I walk a lot. I have a sort-of nervous energy through which walking is the perfect outlet. I can't stand to be sitting still unless I'm writing or else wound down at the end of my day. Chalk it up to the fact that I've worked the same job for most of my life (bookseller) and the idea of going from work, to the breakroom, stanching the flow and output of my energies is not a pleasant one. And so, I cover ground. The fifteen minutes I'm allotted is just enough to make it around the block and back. I love it. Rain, snow (not much of that where I live), heat, cold. No matter. The locale feels pretty much like a wilderness (maybe it's just me) and so I walk. The focus—it's the same reason I run—and the clarity. Walking does this. It's something, I suppose I can say this in light of any and every worldview, that we were designed to do. It feels natural. For a moment, at least, your entirety is balanced on the ball of your foot and you press on. One foot in front of the other until you reach your destination. Walking is walking. Simple. Primal. Fluid. The perfect machine that is our body can get where it needs to go through the simplest of processes. On your feet! There's ground to cover.

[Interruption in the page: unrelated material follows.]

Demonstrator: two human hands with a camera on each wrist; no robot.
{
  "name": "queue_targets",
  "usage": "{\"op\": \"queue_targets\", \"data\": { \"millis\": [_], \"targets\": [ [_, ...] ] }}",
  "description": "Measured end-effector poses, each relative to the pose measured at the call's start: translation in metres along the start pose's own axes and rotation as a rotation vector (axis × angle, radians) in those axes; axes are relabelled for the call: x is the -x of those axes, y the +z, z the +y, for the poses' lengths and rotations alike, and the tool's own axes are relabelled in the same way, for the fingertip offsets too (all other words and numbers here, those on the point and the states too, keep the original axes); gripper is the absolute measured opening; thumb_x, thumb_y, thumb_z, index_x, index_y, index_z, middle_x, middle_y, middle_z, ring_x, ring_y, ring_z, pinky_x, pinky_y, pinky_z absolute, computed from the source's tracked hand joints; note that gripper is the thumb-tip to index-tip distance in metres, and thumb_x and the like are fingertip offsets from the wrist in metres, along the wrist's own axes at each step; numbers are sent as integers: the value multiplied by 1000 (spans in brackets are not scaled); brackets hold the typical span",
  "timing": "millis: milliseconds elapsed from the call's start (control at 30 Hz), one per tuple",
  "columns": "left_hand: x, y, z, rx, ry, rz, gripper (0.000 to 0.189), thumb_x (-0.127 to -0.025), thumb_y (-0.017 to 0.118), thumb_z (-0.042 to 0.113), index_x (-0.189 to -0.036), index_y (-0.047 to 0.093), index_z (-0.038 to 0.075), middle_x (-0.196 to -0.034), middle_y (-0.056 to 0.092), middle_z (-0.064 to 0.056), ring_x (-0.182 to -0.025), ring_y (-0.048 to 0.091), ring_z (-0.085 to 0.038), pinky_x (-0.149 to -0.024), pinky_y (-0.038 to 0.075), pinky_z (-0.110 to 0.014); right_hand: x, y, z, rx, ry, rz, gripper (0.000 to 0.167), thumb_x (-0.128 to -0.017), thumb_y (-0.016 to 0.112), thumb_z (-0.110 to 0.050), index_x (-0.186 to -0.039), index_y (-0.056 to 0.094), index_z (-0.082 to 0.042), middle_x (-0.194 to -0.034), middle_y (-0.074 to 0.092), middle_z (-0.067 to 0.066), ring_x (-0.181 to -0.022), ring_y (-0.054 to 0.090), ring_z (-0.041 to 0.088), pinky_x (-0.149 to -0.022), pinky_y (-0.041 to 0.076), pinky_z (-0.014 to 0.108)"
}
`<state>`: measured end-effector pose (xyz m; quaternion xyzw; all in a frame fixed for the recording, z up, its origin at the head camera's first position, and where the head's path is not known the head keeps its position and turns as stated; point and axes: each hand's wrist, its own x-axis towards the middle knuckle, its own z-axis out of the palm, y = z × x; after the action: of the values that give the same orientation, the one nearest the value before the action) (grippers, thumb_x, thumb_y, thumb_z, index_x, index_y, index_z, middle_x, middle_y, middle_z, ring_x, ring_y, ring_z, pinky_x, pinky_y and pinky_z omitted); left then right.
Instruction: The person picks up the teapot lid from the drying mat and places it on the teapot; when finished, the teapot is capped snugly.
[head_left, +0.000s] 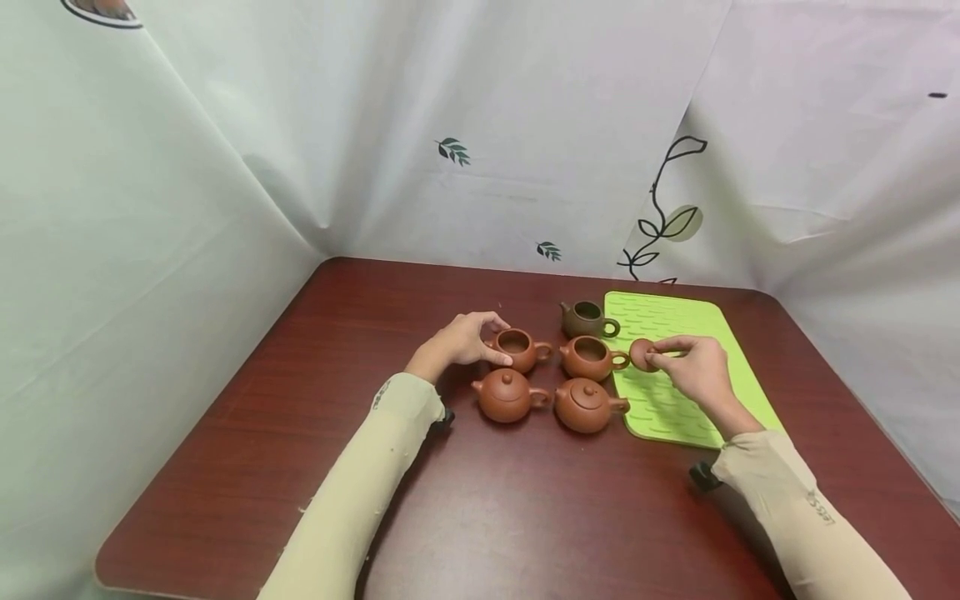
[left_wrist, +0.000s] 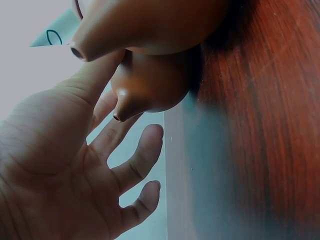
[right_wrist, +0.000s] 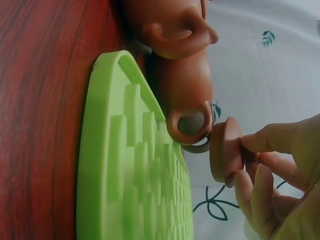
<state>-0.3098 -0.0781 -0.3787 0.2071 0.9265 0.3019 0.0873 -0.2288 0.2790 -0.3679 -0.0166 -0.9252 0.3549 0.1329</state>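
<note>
My left hand (head_left: 467,340) holds a lidless reddish-brown teapot (head_left: 522,360), thumb on its near side and index finger at the far rim. In the left wrist view that teapot (left_wrist: 155,82) shows partly behind another, and the other fingers spread loosely beside it. My right hand (head_left: 701,367) pinches a round teapot lid (head_left: 641,354) by its knob. The lid is tilted and held above the green mat's left edge, close to the handle of a second lidless reddish-brown teapot (head_left: 587,363). In the right wrist view the lid (right_wrist: 224,150) hangs beside that handle (right_wrist: 172,125).
Two lidded reddish-brown teapots (head_left: 504,404) (head_left: 583,415) stand in the near row. Behind stands a dark brown lidless teapot (head_left: 581,322). The green ridged mat (head_left: 667,417) lies right of the pots on the dark red table (head_left: 480,517). White curtains (head_left: 495,208) surround the table.
</note>
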Motion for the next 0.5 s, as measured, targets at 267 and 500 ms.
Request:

"For the land, whither thou goest in to possess it, is not as the land of Egypt, from whence ye came out, where thou sowedst thy seed, and wateredst it with thy foot, as a garden of herbs: But the land, whither ye go to possess it, is a land of hills and valleys, and drinketh water of the rain of heaven: A land which the Lord thy God careth for: the eyes of the Lord thy God are always upon it, from the beginning of the year even unto the end of the year." (Deuteronomy 11:10-12)

Any Way You Look At It

Agelast (Childish Things part 7)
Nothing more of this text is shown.